In Prag konnten wir in Zusammenhang mit der Ausstellung einige neue Initiativen kennenlernen: Einer der Künstler von der Sammlung des FRAC Champagne-Ardenne, David Renaud, verbrachte einen Monat auf dem Schloss Třebešice, wo er in situ ein Kunstwerk erschuf. Dieses Werk ist nun ein Bestandteil der Sammlung von Futura. In Frankreich und in Prag wird ernsthaft über die Einrichtung von neuen Arbeitsaufenthalten für Künstler nachgedacht. Eine weitere Neuigkeit ist die Einladung, die drei tschechische Künstler - David Černý, Františka Gilman Ševčík und Tomáš Vaněk – sowie die Italienerin Caterina Notte erhielten, in der Galerie Futura und auf dem Schloss Třebešice auszustellen. Und noch eine weitere Neuigkeit: eine Serie von Vorträgen über die Produktion von Kunstwerken und über Kunstzentren in Frankreich und in der Tschechischen Republik, organisiert von der Prager Gesellschaft Tranzit. Alle diese Initiativen sind selbstverständlich dank der Begeisterung und der Dynamik sowohl auf der tschechischen wie auch auf der französischen Seite entstanden, aber offenbar auch dank des Abkommens über die Zusammenarbeit mit dem Bereich Zentralböhmen, welches die burgundische Hauptstadt Dijon im Jahre 2001 unterschrieben hatte. Diese starken politischen und politsch-ökonomischen Beziehungen zwischen beiden Regionen sind bereits älteren Datums, und sie stellen heute einen zusätzlichen Beitrag zu zukünftigen Projekten dar.

Naturalia
Das Thema dieser fünften Veranstaltung hatte Alberto Di Stefano, Veranstalter der Ausstellung und Direktor von Futura, bereits ausgewählt, noch ehe er in Frankreich die Sammlungen der FRAC besichtigt hatte. Das Thema der gegenwärtigen Wahrnehmung der Natur liegt ihm sehr am Herzen, freilich hätte er es nicht auf eben diese Weise aufgefasst, wenn er zu diesen einzelnen fünf Sammlungen keinen Zugang gehabt hätte.

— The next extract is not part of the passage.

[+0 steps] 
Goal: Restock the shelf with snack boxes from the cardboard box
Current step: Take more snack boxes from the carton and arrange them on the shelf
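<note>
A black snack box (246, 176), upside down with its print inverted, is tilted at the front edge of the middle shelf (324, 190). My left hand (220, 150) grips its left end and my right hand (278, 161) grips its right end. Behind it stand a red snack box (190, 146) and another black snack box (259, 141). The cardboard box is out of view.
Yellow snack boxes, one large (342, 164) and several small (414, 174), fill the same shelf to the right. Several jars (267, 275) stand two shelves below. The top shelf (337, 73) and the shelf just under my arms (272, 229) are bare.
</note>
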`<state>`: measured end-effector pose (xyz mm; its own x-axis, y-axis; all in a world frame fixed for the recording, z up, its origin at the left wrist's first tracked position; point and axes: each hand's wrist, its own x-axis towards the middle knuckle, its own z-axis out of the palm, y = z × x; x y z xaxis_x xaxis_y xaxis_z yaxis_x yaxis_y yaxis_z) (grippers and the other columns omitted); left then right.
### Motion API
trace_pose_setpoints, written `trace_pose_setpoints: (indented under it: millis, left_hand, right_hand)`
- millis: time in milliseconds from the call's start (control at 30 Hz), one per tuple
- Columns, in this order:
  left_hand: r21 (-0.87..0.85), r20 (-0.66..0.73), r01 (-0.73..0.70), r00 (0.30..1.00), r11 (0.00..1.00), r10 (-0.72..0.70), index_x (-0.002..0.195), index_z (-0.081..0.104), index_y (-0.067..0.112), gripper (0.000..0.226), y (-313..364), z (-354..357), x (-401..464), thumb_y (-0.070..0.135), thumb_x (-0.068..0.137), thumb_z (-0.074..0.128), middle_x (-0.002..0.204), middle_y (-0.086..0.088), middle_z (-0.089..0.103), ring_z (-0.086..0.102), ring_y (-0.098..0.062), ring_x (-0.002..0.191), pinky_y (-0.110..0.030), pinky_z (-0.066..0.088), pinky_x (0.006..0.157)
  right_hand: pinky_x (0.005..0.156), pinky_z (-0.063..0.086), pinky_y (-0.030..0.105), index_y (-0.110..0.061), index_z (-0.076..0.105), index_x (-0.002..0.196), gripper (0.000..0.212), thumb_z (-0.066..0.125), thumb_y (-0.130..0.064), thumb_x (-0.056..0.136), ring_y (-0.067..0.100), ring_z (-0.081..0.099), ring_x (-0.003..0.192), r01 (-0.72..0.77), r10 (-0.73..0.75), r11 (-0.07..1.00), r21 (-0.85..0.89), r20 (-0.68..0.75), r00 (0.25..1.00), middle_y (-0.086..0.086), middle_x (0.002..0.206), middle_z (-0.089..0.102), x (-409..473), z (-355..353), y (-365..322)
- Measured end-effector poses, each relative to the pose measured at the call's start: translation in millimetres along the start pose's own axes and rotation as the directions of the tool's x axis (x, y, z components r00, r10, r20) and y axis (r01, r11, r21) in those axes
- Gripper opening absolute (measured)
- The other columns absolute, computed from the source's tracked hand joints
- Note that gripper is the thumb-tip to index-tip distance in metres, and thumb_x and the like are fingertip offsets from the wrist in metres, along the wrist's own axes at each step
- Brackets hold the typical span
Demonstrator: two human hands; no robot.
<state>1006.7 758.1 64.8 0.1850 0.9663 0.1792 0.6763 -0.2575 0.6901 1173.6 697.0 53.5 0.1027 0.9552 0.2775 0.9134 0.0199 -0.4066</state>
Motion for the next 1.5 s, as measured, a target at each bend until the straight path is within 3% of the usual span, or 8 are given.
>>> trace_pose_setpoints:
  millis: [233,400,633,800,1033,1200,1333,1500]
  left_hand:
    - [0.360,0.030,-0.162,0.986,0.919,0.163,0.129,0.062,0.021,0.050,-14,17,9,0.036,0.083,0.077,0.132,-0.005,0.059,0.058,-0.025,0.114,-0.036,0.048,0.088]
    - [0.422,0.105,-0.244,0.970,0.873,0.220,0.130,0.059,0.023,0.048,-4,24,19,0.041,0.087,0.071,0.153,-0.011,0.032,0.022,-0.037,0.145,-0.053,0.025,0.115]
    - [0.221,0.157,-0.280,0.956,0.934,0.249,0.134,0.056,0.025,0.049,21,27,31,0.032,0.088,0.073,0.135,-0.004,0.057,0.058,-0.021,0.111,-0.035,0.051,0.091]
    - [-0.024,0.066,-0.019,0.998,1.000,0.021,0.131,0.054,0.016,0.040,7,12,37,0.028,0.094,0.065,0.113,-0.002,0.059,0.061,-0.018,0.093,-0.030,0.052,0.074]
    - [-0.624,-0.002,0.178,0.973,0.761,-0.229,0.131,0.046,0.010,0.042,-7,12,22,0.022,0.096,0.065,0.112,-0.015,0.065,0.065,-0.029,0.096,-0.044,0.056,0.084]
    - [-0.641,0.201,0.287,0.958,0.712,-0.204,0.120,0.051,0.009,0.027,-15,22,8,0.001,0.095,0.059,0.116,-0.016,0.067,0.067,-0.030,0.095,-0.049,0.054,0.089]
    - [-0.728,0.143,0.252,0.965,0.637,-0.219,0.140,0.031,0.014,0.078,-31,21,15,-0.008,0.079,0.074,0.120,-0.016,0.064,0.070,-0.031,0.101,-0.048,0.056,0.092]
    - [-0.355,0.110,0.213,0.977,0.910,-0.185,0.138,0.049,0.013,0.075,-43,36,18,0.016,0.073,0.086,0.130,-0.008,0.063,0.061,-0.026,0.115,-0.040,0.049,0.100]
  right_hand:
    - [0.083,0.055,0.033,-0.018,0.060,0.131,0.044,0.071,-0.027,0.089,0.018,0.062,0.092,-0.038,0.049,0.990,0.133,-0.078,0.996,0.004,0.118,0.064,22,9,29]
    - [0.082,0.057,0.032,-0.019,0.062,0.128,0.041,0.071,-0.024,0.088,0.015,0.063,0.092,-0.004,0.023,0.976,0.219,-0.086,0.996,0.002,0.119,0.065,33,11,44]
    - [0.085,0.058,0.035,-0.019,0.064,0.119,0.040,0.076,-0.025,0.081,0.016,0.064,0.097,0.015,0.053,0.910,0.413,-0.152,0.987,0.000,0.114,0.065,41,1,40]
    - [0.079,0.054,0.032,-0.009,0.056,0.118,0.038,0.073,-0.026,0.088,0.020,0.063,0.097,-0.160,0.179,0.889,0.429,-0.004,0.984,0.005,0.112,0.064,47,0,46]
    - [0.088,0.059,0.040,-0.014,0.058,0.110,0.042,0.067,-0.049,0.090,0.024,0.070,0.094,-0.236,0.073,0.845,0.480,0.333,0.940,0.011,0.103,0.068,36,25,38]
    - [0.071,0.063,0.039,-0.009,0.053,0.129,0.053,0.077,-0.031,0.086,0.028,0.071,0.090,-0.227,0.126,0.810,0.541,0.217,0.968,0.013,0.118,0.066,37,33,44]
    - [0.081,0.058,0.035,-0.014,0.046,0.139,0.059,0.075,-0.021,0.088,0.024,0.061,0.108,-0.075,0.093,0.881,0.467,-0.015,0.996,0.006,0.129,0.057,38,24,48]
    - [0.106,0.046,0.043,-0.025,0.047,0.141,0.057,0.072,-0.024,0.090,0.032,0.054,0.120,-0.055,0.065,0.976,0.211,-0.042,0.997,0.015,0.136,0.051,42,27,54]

Und eben das ist ja der Punkt: außer der Verbreitung der Sammlungen, dem Erschaffen gegenwärtiger oder künftiger Möglichkeiten, Arbeitsaufenthalten für Künstler und dem Austausch, die sich aus den Treffen mit zahlreichen Vertretern der tschechischen Kunstszene ergeben, geht es auch um eine neue Art, diese Sammlungen „sichtbar zu machen“. Die Sammlungen wurden bereits seit insgesamt zwanzig Jahren von unterschiedlichen Direktoren zusammengestellt, welche im Lauf ihrer Wahlperioden ihre persönlichen Sichtweisen in die staatliche Organisation hineingebracht haben. Eine neue Sichtweise ist in dem vorliegenden Falle auch die des Leiters eines unabhängigen Raumes (Futura), welche in der Zusammenarbeit mit den FRAC erstmals erscheint, denn bisher hatten sich die FRAC ausschließlich an Institutionen gewandt.
Aus dem hier Geschilderten geht hervor, dass die Sammlung nicht etwas Unveränderliches ist – und die Zukunft wird zeigen, ob diese fünf Sammlungen sich auch um tschechische Zuwächse erweitern werden.